Sin prestarle atención, el doctor Lecter y Starling hablaban de Mischa. Starling estaba al tanto del destino que había corrido la hermana del doctor Lecter por sus conversaciones sobre el dolor de la pérdida; pero en esa ocasión él habló de forma esperanzada sobre la posibilidad de hacerla regresar. En medio de semejante velada, a Starling no le pareció descabellado que Mischa consiguiera volver, y expresó su esperanza de llegar a conocerla.

—Nunca podrías contestar los teléfonos de mi oficina —gritó Krendler entre las flores—. Suenas como un conejito de granja.

—Fíjate a ver si sueno como Oliver Twist cuando pida un poco más —le replicó Starling, y el doctor Lecter apenas pudo contener su regocijo.

Una segunda ración consumió casi por entero el lóbulo frontal y se aproximó por la parte posterior hasta el córtex premotor. Krendler se vio reducido a observaciones irrelevantes sobre objetos de su campo de visión inmediato y al monótono recitado de un poema obsceno e interminable.

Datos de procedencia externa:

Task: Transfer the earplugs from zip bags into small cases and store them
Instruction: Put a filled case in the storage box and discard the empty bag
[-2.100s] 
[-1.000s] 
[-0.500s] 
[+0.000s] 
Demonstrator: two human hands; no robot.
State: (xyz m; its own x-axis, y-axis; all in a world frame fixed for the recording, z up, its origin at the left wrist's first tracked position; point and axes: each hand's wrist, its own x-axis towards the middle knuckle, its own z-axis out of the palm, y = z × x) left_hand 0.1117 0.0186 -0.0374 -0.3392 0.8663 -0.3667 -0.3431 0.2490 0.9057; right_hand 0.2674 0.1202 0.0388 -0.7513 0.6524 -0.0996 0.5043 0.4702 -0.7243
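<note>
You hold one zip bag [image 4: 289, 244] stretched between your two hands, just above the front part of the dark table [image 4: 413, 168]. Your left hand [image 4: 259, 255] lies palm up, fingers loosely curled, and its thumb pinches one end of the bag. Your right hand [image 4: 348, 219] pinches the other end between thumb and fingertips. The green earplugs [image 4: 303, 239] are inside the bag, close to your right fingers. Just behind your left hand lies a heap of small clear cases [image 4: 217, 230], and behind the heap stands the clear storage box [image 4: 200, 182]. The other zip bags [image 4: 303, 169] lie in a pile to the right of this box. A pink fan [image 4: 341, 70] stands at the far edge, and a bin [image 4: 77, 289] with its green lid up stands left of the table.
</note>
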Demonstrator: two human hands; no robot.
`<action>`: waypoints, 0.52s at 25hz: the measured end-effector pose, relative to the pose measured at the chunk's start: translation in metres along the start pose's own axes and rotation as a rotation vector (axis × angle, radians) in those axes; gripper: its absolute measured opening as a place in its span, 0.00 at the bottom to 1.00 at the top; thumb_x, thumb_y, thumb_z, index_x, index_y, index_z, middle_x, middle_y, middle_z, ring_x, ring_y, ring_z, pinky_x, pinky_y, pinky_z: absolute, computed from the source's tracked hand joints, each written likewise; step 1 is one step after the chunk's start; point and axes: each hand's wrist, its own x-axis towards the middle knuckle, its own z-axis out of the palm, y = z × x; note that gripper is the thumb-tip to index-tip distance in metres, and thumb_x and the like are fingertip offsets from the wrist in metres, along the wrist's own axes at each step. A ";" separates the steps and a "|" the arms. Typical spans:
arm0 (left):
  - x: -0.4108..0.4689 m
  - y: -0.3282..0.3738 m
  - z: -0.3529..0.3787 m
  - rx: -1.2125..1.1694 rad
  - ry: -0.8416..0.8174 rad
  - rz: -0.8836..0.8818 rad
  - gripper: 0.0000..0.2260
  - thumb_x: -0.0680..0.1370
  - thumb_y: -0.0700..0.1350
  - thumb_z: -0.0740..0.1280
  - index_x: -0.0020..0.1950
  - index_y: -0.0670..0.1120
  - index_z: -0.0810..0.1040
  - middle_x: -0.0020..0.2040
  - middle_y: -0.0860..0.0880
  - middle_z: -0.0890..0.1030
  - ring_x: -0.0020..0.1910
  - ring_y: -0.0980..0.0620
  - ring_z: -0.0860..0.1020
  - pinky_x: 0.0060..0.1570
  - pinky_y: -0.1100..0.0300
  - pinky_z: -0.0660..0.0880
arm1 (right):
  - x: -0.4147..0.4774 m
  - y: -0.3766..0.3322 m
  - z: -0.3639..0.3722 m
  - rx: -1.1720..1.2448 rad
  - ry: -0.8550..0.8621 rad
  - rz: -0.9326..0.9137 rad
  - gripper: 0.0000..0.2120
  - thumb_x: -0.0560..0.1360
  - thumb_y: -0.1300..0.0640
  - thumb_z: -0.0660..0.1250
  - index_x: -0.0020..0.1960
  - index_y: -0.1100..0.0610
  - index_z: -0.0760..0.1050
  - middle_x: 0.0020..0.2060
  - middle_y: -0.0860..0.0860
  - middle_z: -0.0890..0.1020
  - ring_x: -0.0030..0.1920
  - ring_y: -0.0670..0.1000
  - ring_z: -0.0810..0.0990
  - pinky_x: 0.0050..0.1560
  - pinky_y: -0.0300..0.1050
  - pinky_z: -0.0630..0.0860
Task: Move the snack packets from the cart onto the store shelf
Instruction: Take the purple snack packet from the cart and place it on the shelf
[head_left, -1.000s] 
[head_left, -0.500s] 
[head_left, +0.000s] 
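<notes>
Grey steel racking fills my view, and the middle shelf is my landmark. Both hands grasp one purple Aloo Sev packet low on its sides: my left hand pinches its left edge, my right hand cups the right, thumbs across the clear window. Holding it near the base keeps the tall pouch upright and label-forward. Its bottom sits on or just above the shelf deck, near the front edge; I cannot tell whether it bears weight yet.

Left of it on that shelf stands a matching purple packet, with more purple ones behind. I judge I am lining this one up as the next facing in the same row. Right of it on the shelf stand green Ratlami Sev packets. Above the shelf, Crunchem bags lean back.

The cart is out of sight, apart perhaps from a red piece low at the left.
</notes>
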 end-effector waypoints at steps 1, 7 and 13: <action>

Absortos en su charla, Starling y Lecter no se sentían más incómodos que si un grupo en la mesa vecina de un restaurante hubiera cantado; pero cuando el volumen del poema empezó a ser excesivo el doctor Lecter se levantó y fue a por la ballesta, que estaba en un rincón.

—Me gustaría que escucharas el sonido de este instrumento de cuerda, Clarice. Esperó a que Krendler se callara un momento y disparó una saeta que voló sobre la mesa y atravesó las flores.

—Si vuelves a oír este particular vibrato de la cuerda de ballesta en cualquier situación futura, ten por seguro que significa tu completa libertad, paz e independencia —dijo el doctor Lecter.

Las plumas y parte del astil asomaban entre las flores y se movían más o menos al ritmo de una batuta dirigiendo un corazón. La voz de Krendler calló de golpe y al cabo de unos pocos latidos la batuta se inmovilizó.

—¿Es más o menos un re por debajo de medio do?

—Exacto.

Al cabo de un momento Krendler emitió un gorgoteo al otro lado del telón vegetal. No era más que un espasmo en la laringe debido a la creciente acidez de su sangre a causa de lo reciente de su muerte.

—Vamos con el segundo plato —propuso el doctor—. Pero antes, un pequeño sorbete para refrescarnos el paladar antes de la codorniz. No, no, no te levantes. El señor Krendler me ayudará a despejar la mesa, si eres tan amable de disculparlo.

Dicho y hecho. Tras la pantalla de flores, el doctor Lecter se limitó a vaciar los platos sucios en el cráneo de Krendler y luego los amontonó en su regazo. Volvió a taparle el cráneo y, cogiendo la cuerda atada al pie rodante que sostenía el sillón, lo llevó hasta la cocina.

Una vez allí el doctor Lecter volvió a montar la ballesta. Usaba el mismo tipo de pilas que la sierra para autopsias, lo cual no dejaba de ofrecer ventajas.

Las codornices tenían la piel crujiente y estaban rellenas de foie gras. El doctor Lecter habló de Enrique VIII como compositor y Starling, de diseño asistido por ordenador para crear sonidos sintéticos, de la réplica de los víbralos. Tomarían el postre en la sala de estar, anunció el doctor Lecter.